- Work to be completed:
Report all lines of the records that contain "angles".

Source data
━━━━━━━━

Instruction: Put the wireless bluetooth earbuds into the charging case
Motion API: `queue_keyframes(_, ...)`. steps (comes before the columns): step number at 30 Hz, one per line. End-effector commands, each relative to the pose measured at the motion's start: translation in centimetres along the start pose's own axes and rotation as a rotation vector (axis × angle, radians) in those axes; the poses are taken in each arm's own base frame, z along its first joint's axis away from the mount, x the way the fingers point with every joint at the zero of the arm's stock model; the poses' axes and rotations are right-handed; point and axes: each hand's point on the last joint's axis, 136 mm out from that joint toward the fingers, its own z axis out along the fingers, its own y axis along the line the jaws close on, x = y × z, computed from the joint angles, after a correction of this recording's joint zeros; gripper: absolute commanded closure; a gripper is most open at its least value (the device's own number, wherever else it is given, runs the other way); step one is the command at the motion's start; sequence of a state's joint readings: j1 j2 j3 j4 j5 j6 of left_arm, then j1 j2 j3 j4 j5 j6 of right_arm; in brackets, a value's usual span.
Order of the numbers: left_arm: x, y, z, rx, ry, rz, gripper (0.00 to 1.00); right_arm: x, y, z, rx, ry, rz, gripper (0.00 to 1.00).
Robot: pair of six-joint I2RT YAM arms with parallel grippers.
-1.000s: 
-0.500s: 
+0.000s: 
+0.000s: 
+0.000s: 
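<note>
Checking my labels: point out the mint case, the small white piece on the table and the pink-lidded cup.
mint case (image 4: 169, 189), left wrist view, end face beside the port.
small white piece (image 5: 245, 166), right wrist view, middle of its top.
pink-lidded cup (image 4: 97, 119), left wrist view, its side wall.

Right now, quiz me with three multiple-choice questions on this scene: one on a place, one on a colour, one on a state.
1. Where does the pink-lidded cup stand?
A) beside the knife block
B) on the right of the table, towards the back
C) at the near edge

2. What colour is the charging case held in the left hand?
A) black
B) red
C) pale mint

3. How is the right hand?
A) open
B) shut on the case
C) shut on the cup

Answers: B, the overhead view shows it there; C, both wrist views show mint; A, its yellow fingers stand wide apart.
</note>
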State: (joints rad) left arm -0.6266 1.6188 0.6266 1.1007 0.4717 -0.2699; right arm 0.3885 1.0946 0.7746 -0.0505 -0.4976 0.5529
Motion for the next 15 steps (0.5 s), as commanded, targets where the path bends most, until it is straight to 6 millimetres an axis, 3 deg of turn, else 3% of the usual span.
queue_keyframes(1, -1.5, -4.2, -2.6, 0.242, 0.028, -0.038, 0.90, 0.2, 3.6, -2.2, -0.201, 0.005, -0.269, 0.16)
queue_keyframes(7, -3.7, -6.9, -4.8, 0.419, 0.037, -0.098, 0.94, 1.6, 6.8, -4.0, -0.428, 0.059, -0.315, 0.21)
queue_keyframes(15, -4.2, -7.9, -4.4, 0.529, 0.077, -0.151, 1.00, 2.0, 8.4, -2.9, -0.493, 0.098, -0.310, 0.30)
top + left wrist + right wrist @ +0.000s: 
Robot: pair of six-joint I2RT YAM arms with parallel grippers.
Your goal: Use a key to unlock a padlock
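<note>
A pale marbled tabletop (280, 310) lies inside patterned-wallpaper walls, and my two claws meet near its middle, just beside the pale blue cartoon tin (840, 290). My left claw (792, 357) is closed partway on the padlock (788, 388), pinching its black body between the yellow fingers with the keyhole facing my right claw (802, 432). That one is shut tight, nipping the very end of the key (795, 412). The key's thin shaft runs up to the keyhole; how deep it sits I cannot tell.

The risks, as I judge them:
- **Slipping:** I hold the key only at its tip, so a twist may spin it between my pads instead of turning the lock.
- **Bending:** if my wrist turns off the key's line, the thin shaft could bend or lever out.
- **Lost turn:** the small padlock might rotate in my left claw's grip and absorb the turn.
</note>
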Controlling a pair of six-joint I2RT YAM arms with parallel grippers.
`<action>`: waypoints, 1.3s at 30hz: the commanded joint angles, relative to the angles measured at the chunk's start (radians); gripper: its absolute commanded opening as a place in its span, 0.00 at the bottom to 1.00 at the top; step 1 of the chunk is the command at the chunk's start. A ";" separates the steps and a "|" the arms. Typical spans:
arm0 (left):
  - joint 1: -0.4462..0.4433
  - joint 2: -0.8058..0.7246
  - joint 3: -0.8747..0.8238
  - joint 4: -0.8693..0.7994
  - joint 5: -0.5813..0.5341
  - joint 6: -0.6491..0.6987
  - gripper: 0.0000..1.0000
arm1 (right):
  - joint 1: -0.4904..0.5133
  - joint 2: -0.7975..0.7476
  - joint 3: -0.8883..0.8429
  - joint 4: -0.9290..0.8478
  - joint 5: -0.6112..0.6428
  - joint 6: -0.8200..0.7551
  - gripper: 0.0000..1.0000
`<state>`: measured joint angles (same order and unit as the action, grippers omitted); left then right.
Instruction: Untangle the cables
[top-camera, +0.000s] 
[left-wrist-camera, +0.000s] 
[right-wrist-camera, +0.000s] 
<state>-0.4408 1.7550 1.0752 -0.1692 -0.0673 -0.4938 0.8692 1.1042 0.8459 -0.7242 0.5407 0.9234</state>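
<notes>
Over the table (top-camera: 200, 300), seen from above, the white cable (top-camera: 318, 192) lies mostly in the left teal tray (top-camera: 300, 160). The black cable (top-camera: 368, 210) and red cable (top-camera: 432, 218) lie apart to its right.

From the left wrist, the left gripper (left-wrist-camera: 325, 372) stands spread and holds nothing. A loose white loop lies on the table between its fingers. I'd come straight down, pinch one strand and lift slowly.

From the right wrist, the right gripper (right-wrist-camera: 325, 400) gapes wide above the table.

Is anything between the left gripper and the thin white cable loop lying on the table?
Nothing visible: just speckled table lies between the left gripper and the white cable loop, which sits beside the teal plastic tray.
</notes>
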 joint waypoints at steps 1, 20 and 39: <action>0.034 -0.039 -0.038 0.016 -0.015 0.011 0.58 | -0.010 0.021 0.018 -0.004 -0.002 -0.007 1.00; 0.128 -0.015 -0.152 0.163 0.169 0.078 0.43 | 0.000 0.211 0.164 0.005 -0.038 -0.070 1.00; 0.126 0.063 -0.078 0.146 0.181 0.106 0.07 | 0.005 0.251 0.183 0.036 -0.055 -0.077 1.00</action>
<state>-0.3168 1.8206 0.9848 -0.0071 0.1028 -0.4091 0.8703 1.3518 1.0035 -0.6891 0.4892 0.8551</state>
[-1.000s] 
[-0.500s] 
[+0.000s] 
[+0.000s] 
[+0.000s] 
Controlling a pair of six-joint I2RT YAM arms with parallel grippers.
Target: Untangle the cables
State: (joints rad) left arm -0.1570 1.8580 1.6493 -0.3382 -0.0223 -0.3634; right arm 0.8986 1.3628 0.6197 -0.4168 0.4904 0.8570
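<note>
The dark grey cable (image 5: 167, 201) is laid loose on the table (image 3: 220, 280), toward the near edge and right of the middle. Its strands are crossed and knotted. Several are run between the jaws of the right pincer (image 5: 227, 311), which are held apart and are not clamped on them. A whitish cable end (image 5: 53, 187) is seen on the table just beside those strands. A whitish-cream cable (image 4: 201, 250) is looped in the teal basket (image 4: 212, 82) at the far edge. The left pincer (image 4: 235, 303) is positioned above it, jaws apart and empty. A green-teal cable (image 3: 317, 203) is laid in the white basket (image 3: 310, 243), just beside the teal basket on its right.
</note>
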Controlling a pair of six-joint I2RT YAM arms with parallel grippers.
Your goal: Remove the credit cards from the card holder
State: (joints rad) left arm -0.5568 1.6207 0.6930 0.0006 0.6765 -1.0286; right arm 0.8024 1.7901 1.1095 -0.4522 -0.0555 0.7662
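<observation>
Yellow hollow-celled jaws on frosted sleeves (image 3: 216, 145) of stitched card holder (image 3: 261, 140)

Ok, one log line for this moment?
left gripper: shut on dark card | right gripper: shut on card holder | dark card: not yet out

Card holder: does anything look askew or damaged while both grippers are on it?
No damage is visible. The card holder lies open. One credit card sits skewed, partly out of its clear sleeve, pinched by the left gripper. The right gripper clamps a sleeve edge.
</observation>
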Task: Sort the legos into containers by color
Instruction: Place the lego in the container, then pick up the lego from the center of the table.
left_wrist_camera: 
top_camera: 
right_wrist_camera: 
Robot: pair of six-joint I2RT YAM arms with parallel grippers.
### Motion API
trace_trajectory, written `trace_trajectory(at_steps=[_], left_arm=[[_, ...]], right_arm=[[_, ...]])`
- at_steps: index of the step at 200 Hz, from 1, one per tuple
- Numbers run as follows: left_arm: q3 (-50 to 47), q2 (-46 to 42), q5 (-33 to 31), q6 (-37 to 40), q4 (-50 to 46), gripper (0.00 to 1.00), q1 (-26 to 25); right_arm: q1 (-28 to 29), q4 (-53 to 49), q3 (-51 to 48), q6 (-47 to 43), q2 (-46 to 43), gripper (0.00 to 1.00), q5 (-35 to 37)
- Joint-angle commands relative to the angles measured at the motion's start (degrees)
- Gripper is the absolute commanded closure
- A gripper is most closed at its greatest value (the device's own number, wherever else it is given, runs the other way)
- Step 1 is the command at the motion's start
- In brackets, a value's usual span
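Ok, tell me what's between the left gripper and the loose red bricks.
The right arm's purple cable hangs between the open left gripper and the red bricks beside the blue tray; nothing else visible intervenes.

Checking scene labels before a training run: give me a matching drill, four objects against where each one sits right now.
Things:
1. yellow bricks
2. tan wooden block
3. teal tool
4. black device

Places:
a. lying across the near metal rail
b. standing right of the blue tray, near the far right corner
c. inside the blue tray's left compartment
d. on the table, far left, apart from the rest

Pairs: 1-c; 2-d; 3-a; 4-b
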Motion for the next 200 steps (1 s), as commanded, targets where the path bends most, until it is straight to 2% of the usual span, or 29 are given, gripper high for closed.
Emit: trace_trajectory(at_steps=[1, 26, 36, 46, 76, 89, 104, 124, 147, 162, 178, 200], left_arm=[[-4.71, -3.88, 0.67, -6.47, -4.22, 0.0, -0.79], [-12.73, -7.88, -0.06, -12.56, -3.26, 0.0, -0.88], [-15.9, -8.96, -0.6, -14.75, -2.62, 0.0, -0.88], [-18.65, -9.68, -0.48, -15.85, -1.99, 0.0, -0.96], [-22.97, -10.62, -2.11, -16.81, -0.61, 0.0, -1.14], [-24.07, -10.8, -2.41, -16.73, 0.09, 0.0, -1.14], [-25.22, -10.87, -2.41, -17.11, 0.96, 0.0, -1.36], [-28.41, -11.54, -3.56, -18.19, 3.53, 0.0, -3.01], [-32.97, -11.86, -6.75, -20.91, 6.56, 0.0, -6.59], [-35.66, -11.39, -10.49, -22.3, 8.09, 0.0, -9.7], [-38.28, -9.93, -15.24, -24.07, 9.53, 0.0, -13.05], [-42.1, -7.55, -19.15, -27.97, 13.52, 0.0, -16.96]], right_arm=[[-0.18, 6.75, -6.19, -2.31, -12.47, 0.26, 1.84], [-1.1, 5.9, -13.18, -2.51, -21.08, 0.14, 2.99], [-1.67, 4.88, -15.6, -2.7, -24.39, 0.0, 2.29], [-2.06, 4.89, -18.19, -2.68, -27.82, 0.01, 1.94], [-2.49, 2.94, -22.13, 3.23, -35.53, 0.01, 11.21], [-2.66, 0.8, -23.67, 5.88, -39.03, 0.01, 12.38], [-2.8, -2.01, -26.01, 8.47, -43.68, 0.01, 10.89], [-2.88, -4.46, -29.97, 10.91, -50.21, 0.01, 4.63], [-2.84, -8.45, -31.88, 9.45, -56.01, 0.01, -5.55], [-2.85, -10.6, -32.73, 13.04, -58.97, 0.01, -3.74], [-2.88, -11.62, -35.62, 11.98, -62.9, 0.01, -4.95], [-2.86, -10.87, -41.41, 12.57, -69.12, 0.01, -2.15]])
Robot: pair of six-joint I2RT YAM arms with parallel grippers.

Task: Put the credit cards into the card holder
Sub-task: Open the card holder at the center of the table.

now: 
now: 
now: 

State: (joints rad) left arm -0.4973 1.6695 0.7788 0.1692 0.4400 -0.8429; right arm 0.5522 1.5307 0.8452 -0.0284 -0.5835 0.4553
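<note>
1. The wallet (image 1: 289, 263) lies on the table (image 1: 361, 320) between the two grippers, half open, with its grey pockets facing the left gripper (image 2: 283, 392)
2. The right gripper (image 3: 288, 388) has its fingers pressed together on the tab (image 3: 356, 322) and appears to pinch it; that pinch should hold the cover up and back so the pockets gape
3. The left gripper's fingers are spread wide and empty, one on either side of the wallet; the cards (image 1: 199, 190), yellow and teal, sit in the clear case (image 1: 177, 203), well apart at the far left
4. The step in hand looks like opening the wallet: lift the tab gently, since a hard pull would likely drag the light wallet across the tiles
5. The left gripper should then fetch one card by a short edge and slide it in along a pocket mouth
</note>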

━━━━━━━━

- Answer to this task:
Motion API: `queue_keyframes(_, ...)`. steps (comes before the columns): step number at 30 Hz, one per line. End-effector commands, each relative to the pose measured at the motion's start: translation in centimetres along the start pose's own axes and rotation as a rotation vector (axis × angle, radians) in those axes; the poses are taken in each arm's own base frame, z along its first joint's axis away from the mount, x the way the fingers point with every joint at the zero of the arm's stock model; the poses' axes and rotations are right-handed; point and axes: each hand's point on the last joint's axis, 136 mm out from that joint toward the fingers, its own z axis out along the fingers, its own y axis along the line the jaws close on, x = y × z, computed from the joint angles, after a correction of this recording's joint zeros; gripper: absolute commanded closure; a gripper is most open at its least value (the device's own number, wherever else it is given, runs the other way); step one is the command at the motion's start; sequence of a state's joint readings: j1 j2 j3 j4 j5 j6 of left_arm, then j1 j2 j3 j4 j5 j6 of right_arm; in brackets, a value's usual span.
`<action>`: waypoints, 1.3s at 30hz: the commanded joint angles, relative to the angles measured at the chunk's start (radians); gripper: its absolute commanded opening as a place in its span, 0.00 at the bottom to 1.00 at the top; step 1 of the chunk is the command at the chunk's start. A ";" separates the steps and a "|" the arms. Typical spans:
`<state>`: measured joint angles (same order and unit as the action, grippers omitted); left then right.
- Joint-angle commands relative to the angles measured at the motion's start (degrees)

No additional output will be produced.